Aim: The aim of this study was to investigate whether a functional insertion/deletion polymorphism (rs3783553) located in the 3'-untranslated regions of interleukin-1 A is associated with susceptibility to endometrial cancer (EC) in Chinese Han women.
Methods: A total of 272 patients and 294 age-matched healthy controls were included in the study. The genotype of the rs3783553 polymorphism was determined by polymerase chain reaction polyacrylamide gel electrophoresis.

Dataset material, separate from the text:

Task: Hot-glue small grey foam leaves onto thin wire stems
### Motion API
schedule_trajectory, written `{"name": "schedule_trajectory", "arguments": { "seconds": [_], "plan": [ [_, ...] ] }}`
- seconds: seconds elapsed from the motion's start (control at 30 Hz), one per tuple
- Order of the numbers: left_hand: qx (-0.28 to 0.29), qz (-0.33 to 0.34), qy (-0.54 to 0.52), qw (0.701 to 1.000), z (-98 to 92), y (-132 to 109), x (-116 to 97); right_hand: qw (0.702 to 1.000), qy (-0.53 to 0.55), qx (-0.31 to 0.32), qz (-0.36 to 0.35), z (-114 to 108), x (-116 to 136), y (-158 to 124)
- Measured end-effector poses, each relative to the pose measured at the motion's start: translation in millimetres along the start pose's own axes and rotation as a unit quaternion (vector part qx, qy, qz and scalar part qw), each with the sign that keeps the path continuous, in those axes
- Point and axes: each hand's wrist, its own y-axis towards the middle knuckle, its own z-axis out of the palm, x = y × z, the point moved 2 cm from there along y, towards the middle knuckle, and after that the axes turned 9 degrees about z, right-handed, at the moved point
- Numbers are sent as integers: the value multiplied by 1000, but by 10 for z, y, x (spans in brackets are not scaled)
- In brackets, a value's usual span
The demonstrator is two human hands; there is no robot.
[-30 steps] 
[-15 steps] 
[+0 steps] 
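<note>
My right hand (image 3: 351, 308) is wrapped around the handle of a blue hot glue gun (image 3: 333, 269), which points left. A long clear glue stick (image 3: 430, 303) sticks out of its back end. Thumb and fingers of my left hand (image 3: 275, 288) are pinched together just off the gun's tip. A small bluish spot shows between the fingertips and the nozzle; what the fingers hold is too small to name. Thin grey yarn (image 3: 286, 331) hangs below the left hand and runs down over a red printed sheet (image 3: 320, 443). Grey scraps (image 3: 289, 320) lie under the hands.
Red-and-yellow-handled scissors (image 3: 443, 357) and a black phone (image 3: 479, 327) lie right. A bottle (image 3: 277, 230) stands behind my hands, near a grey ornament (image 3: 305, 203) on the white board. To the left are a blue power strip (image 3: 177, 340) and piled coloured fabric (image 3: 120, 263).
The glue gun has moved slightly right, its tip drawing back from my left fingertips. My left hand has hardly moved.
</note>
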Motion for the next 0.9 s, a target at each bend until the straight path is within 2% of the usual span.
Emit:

Results: Our results showed that a significantly reduced risk of EC was found to be associated with the II (insertion/insertion) genotype compared with DD (deletion/deletion) only (P = 0.037, odds ratio = 0.56, 95% confidence interval = 0.32-0.97) as well as compared with the DD + DI (deletion/insertion) genotype (P = 0.032, odds ratio = 0.57, 95% confidence interval = 0.34-0.96) in the recessive model. No significant association was detected between certain clinical features of EC patients and genotype of rs3783553.
Conclusions: This study demonstrates that the rs3783553 polymorphism may be involved in susceptibility to EC. The II genotype seems to be a protective factor for EC in Chinese Han women.
Keywords: Chinese Han women; IL1A; endometrial cancer; insertion/deletion; miRNA; polymorphism.
© 2016 Japan Society of Obstetrics and Gynecology.